Activity:
Exactly the lines below from the one with "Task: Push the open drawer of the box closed" up to and including the one with "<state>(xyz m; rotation" make up the answer, with nothing else added.

[Stored data]
****************************************
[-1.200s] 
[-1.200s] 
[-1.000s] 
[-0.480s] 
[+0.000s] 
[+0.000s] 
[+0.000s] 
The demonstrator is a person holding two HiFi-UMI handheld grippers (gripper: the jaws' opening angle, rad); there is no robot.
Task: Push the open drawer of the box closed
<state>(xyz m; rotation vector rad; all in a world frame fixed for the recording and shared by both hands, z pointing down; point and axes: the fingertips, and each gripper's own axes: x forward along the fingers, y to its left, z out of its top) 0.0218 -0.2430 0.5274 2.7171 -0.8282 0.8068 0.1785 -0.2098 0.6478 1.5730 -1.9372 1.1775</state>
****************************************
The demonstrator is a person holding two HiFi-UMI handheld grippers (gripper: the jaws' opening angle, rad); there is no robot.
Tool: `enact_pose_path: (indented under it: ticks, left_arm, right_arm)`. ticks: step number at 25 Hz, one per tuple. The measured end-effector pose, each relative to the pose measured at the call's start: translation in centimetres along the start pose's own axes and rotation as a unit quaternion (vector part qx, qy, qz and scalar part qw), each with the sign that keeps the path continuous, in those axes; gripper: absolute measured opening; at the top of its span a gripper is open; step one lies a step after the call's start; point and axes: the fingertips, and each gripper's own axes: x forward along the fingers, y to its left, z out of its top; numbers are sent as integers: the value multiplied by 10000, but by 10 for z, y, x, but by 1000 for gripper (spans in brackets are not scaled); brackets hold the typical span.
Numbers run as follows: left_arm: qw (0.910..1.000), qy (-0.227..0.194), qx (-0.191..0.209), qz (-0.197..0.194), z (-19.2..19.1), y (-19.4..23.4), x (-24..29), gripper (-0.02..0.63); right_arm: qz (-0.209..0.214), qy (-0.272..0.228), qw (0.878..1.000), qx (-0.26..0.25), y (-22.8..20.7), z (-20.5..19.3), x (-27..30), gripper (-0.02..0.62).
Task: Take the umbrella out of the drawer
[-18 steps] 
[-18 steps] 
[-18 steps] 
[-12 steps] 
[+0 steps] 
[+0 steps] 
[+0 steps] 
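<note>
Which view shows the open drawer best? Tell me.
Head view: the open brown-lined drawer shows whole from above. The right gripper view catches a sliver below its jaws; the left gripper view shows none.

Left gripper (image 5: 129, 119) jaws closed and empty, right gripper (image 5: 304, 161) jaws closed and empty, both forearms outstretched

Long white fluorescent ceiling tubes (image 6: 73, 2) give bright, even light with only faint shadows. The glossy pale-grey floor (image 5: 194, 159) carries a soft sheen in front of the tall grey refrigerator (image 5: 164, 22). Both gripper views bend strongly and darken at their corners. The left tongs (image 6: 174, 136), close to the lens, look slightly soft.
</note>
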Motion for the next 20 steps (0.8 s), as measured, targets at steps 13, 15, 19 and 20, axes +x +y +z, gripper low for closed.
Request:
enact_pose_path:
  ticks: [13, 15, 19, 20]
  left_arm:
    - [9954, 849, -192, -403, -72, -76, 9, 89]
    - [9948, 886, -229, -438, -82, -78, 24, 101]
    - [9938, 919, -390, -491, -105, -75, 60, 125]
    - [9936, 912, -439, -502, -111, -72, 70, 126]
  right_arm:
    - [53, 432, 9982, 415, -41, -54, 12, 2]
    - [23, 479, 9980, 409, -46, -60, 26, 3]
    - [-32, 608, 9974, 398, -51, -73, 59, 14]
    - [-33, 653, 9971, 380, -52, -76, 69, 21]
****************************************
Solution:
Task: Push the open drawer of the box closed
<state>(xyz m; rotation vector rad; all in a world frame fixed for the recording and shared by both hands, z pointing down; point and axes: the fingertips, and each gripper's own axes: x forward along the fingers, y to its left, z out of its top) 0.0218 -0.2430 0.5274 2.7171 -0.8282 0.8068 0.1785 -0.2098 0.6478 1.5730 -1.9372 1.1775</state>

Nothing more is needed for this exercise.